Consider the above diagram, where our Spring Boot application fetches data from multiple sources.
1. Database: Usual Structured Query Language (SQL) or NoSQL database
2. Identity Providers (IDP): It stores and fetches user profile information after authentication
3. Rule: A simple “rule engine” server that fetches the “business rules”
4. Payment data provider: When you need to integrate with a payment facilitator
5. Domain data providers: The application might be integrated with third-party applications or servers that perform domain-specific heavy weight operations
The applications can get really complex as it fetches and stores data from multiple sources.
Many developers end up writing data-fetching logic from third party sources at the service layer. That sounds good most of the time, but it has some major drawbacks.
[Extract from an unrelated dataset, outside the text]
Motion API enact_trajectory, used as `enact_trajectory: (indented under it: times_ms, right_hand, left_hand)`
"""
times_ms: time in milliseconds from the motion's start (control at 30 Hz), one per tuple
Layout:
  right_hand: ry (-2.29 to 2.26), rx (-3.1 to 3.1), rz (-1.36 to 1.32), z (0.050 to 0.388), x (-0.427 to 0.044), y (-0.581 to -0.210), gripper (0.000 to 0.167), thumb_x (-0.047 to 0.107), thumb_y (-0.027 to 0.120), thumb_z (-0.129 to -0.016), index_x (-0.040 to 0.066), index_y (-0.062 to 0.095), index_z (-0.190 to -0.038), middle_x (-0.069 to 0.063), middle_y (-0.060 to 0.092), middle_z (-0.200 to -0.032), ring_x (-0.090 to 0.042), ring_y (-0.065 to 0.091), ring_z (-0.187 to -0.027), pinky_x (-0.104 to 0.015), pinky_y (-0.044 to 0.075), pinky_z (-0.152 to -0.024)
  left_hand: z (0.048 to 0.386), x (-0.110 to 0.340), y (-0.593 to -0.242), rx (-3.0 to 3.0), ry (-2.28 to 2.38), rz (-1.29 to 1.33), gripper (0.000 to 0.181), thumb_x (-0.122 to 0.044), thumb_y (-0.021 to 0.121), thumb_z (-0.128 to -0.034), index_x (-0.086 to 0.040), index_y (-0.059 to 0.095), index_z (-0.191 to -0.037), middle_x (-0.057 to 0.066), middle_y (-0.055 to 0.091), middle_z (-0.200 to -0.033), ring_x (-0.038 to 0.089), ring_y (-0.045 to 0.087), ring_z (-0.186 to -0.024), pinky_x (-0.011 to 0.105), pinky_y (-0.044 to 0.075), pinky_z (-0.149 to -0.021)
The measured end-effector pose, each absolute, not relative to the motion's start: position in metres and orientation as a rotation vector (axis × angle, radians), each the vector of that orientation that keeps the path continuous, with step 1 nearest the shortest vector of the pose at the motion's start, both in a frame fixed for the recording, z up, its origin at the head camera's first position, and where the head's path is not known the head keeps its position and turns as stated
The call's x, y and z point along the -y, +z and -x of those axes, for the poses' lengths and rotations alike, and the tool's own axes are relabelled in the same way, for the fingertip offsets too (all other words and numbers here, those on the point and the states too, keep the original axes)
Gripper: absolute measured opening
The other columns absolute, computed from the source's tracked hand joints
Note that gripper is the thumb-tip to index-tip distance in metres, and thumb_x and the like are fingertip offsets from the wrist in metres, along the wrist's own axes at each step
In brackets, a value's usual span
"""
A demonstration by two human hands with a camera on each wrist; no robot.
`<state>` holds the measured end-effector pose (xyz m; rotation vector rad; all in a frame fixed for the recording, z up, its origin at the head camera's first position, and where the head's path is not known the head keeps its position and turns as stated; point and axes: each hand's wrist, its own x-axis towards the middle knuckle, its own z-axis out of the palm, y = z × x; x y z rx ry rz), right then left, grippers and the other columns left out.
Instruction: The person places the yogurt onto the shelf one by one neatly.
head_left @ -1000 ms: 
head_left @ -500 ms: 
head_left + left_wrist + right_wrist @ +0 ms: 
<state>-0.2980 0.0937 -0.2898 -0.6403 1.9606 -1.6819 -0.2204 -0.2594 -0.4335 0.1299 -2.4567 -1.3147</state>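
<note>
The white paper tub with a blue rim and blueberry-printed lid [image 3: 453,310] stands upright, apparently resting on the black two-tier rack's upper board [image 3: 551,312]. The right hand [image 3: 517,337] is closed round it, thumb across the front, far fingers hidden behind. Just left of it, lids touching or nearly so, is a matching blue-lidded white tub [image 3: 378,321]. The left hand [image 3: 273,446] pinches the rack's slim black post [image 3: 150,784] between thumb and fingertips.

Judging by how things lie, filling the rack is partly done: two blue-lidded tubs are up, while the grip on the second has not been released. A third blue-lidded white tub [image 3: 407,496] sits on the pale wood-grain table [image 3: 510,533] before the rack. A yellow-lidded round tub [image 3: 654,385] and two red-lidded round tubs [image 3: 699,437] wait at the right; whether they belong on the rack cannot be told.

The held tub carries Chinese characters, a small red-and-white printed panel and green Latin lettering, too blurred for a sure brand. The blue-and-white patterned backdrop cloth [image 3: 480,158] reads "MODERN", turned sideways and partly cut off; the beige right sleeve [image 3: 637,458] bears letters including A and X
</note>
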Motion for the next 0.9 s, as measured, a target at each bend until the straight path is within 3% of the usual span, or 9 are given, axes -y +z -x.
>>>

1. Tight coupling: When we write integrations in the service layer, we end up having a tight coupling to the integration or the data provider. For example, if we have a payment integration with PayPal and we fetch the payment details from five different services. Due to changes in policy and pricing, you now have to integrate with a different platform, Stripe. That means now you have to change the payment fetching logic in five different classes. Plus, this logic might not even be straight forward.
2. Scattered code: As code size increases, integrations become increasingly unmanageable. It becomes difficult to track and manage the code, even in a microservice architecture.
3. Migration hell: Library updates and deprecations become a challenge when we rely solely on the Software Development Kits (SDKs) of the integrations. Consider this situation: we are using Amazon Web Services (AWS) Java SDK to communicate with AWS and to fetch and store files to S3. Now, AWS updates their SDK to add features and remove others. Upgrading the AWS logic that is scattered across files is messy and time-consuming.
Many developers escape the above mentioned issues by following a single responsibility principle. They extract the integrations and the data-fetching logic to different classes. Many write code directly with a class instead of an interface. In most situations, this works well, but it can cause multiple code management issues going forward. Some common problems with using classes directly are:
1. Pseudo-hard coupling: While extracting the integration-specific code to a class can help loosely couple your code to some extent, it does not remove it completely.
2. Ad Hoc changes: Many developers end up making workarounds and gradually deviating from ”single responsibility”, making the code harder to manage.
Many developers use the SDKs that were provided by the integration or the data source provider. While this is convenient in the short-term, it adds to the issues outlined above in the long-run.
By using the exceptions and objects that were provided by the SDK, we counter the efforts put in to avoid the above-mentioned mistakes. This is how. Consider this example:
In the above code, we created a separate interface, but we still added a dependency on the objects (PaymentIntent) and exception (PaymentException) which was provided by the integration SDK (in this case, Stripe). This counters the effort of loosely coupling the code and managing the data from third party providers. Also, in case the SDK is changed, you’ll have to change these references across the code.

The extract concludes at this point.